Hey everyone!

Hey everyone!

Hey everyone! I’ve had some difficulties in the past convincing certain friends to try PbtA games that use playbooks (which so far has been almost all of them I’ve seen) – they like the idea of the system as a whole, but they really dig character creation with in-depth tweaking and prefer it to be a more open and flexible process.

On the one hand, PbtA games might just not be a good fit for these friends and I may have to resign myself to that fact, which is fine if that’s the case. But on the other hand, I was wondering if anyone had recommendations for PbtA games or supplements that might break the mold and offer more flexible character creation methods? Uncharted Worlds comes to mind as letting you mix and match a bit more than most of those games.

17 thoughts on “Hey everyone!”

  1. Worlds in Peril has about the crunchiest character creation of any PbtA game I’ve seen; you mix and match a couple of playbooks, and your superpower creation is freeform and pretty in depth.

    Dungeon World using Class Warfare is pretty flexible, too. You build a character out of three specialties / compendium classes.

    City of Mist is kind of a blend of the two. You pick four semi playbooks, each one has a bunch of options, and then you write a bunch of narrative tags to nail down what you can actually do. There’s no digital version for reasons that are quite beyond me, though.

  2. Dungeon World + Class Warfare is where I’d start.

    The alternative might be to make some in depth love letters that ask a lot more questions during character generation and have extra custom moves that let them choose things about the setting and their character.
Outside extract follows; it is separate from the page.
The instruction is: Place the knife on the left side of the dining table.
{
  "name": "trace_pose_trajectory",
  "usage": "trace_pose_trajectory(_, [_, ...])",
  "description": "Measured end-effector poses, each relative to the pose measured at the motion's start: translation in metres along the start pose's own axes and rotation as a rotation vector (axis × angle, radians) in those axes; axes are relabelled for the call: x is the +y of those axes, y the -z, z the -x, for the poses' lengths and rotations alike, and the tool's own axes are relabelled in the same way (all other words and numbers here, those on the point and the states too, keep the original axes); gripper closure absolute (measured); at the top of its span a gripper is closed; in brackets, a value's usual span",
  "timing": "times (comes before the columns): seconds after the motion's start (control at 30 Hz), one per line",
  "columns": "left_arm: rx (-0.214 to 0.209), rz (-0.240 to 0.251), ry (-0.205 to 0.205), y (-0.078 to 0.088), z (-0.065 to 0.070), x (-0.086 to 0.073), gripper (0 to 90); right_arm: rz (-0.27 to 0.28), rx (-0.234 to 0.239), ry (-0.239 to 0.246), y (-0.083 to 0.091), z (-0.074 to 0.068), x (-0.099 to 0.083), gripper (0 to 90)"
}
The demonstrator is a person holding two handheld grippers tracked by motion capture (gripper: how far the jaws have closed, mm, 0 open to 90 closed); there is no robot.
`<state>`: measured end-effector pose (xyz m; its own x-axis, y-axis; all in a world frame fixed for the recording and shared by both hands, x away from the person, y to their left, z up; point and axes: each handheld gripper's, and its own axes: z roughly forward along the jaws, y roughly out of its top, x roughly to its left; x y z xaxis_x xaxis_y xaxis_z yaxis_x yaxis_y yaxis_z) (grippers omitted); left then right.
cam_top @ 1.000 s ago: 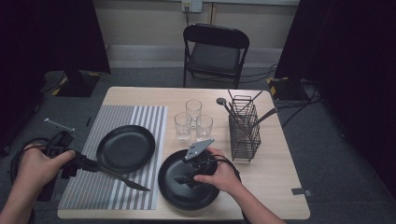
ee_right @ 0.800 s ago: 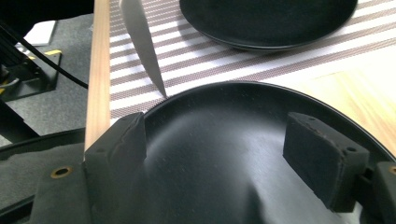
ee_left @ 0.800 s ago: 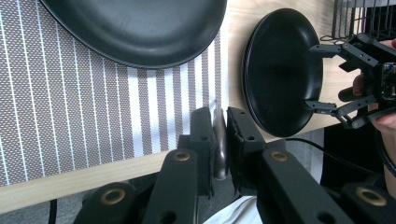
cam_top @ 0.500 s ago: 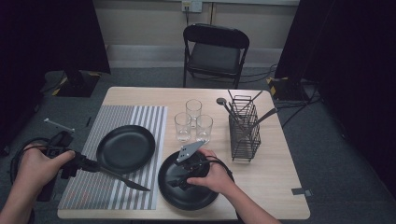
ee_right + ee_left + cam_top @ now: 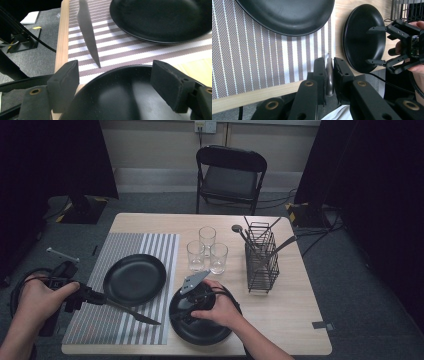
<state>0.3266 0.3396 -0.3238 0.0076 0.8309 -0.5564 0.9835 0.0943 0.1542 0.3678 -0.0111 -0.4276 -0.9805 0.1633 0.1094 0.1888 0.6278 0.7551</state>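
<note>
One black plate point(image 5: 134, 279) already sits on the striped mat point(image 5: 150, 245), the left tongs point(image 5: 329, 75) clamp a knife point(image 5: 132, 312), and the wide-open right tongs point(image 5: 122, 82) hover over the second plate point(image 5: 200, 330), not yet gripped.

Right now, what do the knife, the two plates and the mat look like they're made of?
Knife: probably metal, with a smooth grey satin blade; the left gripper is clamped on its handle.
Plates: glossy black with soft reflections, maybe glazed ceramic or melamine; I can't tell which.
Mat: looks like woven vinyl or fabric, with a visible mesh texture in grey and white stripes.
</note>
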Motion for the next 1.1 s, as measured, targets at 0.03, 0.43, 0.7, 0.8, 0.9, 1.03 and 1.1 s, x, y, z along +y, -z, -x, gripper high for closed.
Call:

  3. When they first announced the preorder, I asked about digital or softcover and they said they weren’t currently pursuing anything but a hardcover print, but “may make other options available later.” They had pure digital backer levels, which is why no digital pre-order option for non backers baffles me.

  4. To elaborate, playing pbta requires a certain buy-in. Not every pbta game has playbooks exactly, but they all have places where they go against the assumptions of a more typical rpg. Finding games that lack the most obvious put off Chang and avoiding just that won’t actually solve the deeper problem.

  5. Alan Scott​​ Well, it wasn’t any of the mechanics that bothered them when I described how the system generally works. It was only what they perceived as an inflexible character creation process. Hopefully if I present them with a method of character creation they are comfortable with, they’ll be content with the rest of the system.

  6. Uncharted Worlds is a near infinite grab bag of combinations. I think the math worked out to literally hundreds of thousands of possible starting builds once you get down to picking individual moves from Origin and Careers, and that was even before the Far Beyond Humanity expansion was just released with a bunch of additional Origins, Careers, and unique moves.

  7. Oh! Also World of Dungeons, and if you’re feeling especially bold Simple World. Nothing restrictive or complex in those games unless you bring it in yourself.